WHAT YOU SHOULD DO:
Could you copy each line of the listing below that has the word "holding"?

THE INPUT:
***
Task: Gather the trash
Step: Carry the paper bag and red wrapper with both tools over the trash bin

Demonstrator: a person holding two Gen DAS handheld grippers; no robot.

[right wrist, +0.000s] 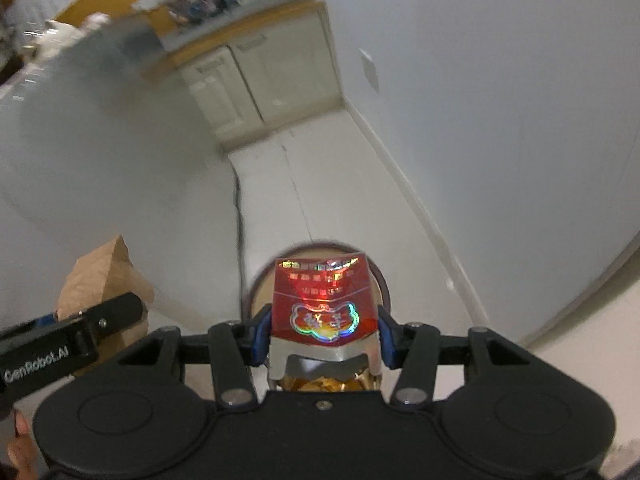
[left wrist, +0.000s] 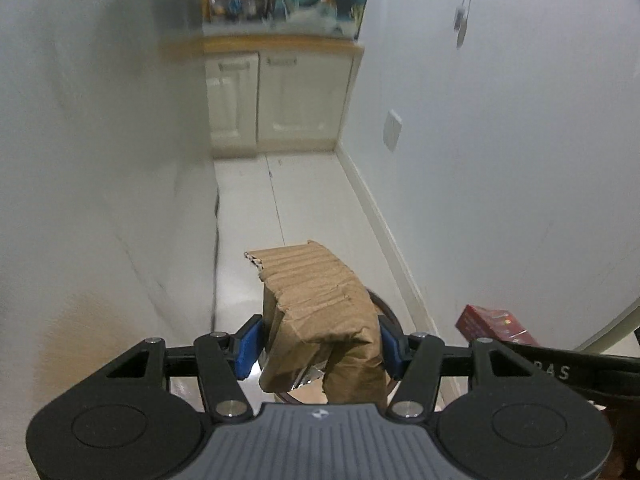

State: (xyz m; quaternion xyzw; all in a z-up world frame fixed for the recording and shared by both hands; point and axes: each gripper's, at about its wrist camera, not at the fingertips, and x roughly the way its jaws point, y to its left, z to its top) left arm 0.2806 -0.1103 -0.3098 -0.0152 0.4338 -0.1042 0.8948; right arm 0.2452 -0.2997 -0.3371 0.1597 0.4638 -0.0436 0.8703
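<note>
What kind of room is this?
Probably a home kitchen corner or narrow passage: cream cabinet doors under a wooden counter cluttered with packages, pale floor tiles, and a plain white wall.

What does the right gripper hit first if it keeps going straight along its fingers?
Probably the round bin just past the red pack the right gripper holds; its rim sits directly ahead and below. Depth is unclear.

— How many bits of trash are in sight?
— Two: one torn cardboard piece [left wrist: 316, 308] and one red packet [right wrist: 325, 304].
— And the hand-held grippers?
— Two, left hand-held gripper [left wrist: 320, 340] and right hand-held gripper [right wrist: 323, 332]. One round bin [right wrist: 380, 276], two cabinet doors [left wrist: 298, 100].
</note>
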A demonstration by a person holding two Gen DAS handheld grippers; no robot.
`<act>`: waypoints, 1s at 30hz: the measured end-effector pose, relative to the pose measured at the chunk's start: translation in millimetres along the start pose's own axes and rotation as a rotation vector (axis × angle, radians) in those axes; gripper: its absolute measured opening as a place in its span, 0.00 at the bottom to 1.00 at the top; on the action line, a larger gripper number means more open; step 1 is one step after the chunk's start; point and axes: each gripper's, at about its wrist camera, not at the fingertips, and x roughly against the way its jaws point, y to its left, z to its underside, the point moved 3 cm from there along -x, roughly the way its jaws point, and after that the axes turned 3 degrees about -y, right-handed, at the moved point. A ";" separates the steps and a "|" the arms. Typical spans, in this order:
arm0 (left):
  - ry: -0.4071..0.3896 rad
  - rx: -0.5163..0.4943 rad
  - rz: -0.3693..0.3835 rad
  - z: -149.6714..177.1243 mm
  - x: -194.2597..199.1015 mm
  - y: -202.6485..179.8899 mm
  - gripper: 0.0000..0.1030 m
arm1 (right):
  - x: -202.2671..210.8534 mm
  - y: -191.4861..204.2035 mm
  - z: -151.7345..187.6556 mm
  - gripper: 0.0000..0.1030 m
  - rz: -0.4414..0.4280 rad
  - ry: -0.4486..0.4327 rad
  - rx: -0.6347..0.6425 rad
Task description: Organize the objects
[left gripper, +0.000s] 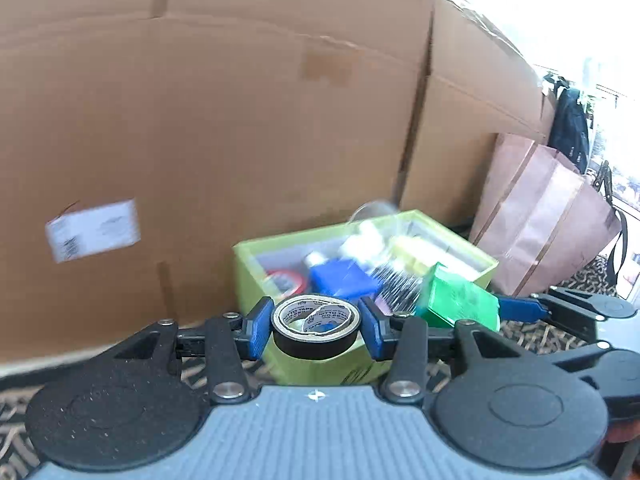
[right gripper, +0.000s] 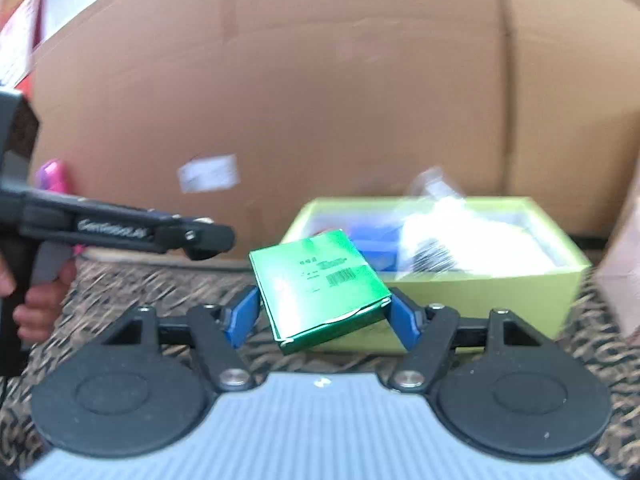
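Note:
My left gripper (left gripper: 316, 326) is shut on a black tape roll (left gripper: 316, 336) and holds it just in front of the lime-green box (left gripper: 256, 272). My right gripper (right gripper: 320, 312) is shut on a flat green carton (right gripper: 318, 286), tilted, in front of the same lime-green box (right gripper: 500, 296). The carton also shows in the left wrist view (left gripper: 460, 300), at the box's right front corner. The box holds a blue block (left gripper: 340, 280), a red tape roll (left gripper: 286, 280), a brush (left gripper: 396, 284) and pale items. The left gripper's body (right gripper: 120, 232) shows at the left of the right wrist view.
A large cardboard box (left gripper: 220, 120) stands right behind the green box. A pink paper bag (left gripper: 536, 216) stands to the right. A pink object (right gripper: 54, 176) lies far left. The floor is patterned carpet (right gripper: 132, 284).

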 end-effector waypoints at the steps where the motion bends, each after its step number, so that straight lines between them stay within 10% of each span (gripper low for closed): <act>1: 0.007 0.006 0.012 -5.3 -9.3 -4.1 0.47 | -4.4 -8.6 -4.2 0.67 0.025 -0.006 0.003; 15: 0.068 -0.005 -0.089 -4.1 -92.1 -4.1 0.47 | -95.3 -60.3 -12.6 0.66 0.110 0.083 0.056; 17: 0.034 -0.001 -0.067 -1.8 -88.2 -2.4 0.62 | -98.9 -61.5 -10.8 0.67 0.118 0.090 0.056; 19: 0.004 -0.010 -0.070 2.7 -76.0 -1.7 0.83 | -91.4 -59.9 -8.9 0.78 0.112 0.076 0.064; 23: -0.029 -0.029 -0.090 14.0 -51.1 0.8 0.86 | -57.9 -53.0 -1.9 1.00 0.129 -0.014 0.092; 30: -0.043 0.033 -0.175 30.1 -4.8 2.5 0.91 | -7.7 -41.9 23.5 1.00 0.143 -0.005 0.003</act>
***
RESULT OF THIS TASK:
Demonstrator: a person holding two Gen DAS handheld grippers; no robot.
A demonstration by a person holding two Gen DAS handheld grippers; no robot.

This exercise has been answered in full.